The roll-out of its freshly approved diabetes drug Victoza (liraglutide) is likely to help Novo Nordisk capture increased market share in the fast-growing diabetes market. However, the competition promises to be increasingly tight in this market as a growing number of research-based companies count advanced diabetes products, likely to compete with Novo Nordisk's main revenue drivers, in their R&D pipeline. Meanwhile, generics should affect Novo Nordisk's 2010 revenues as its oral antidiabetic product NovoNorm/Prandin is at risk of generic competition in Europe and the United States. The European Commission has already granted marketing approval for two copycat versions of the drug, manufactured respectively by generic producers Teva (Israel) and Krka (Slovenia).
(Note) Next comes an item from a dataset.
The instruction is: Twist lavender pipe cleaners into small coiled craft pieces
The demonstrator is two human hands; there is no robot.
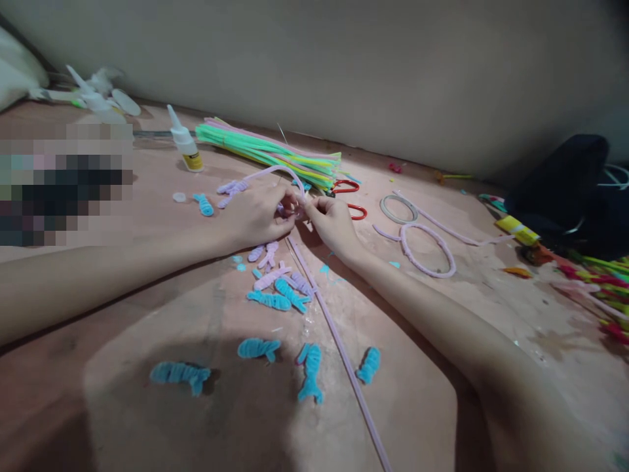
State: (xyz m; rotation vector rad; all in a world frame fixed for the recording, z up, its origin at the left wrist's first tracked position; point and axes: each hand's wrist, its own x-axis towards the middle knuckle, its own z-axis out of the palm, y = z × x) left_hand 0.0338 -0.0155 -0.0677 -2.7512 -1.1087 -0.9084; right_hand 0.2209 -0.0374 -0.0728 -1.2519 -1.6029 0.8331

The recent approval and launch of the potential blockbuster drug Victoza (liraglutide) in the much sought-after U.S. market has this year contributed to bring in global sales of 370 million kroner, despite a black-box warning associated with the risk of medullary thyroid cancer in the United States (see Denmark: 26 January 2010: FDA Approves Novo Nordisk's Victoza in Type 2 Diabetes). Victoza's main competitor in the glucagon-like peptide-1 (GLP-1) market is Eli Lilly (U.S.)/Amylin (U.S.)'s twice-daily treatment Byetta (exenatide). Victoza, which is injected once a day, has the potential to capture market share from Byetta and bring in blockbuster sales even though the recent warning box required by the U.S. FDA could make this objective much more difficult to achieve. The fast roll-out of Victoza in the United States, three weeks after its approval, shows Novo Nordisk aims at cementing its presence in North America before the approval of its main rival Eli Lilly's once-weekly Byetta (exenatide), which is facing similar FDA concerns regarding a potential link to thyroid cancer (see United States: 14 April 2010: Lilly's Once-Weekly Byetta May Face Warning amid Concerns over Cancer Risk Link). The potential expansion of concerns to the whole GLP-1 receptor agonist drug segment would put the two rival companies on an equal footing, releasing Novo Nordisk from a significant competitive disadvantage.

Novo Nordisk is, in parallel, banking on two insulin analogue compounds, Degludec and DegludecPlus, which are both in Phase III clinical trials, to maintain its number one position on the global insulin market.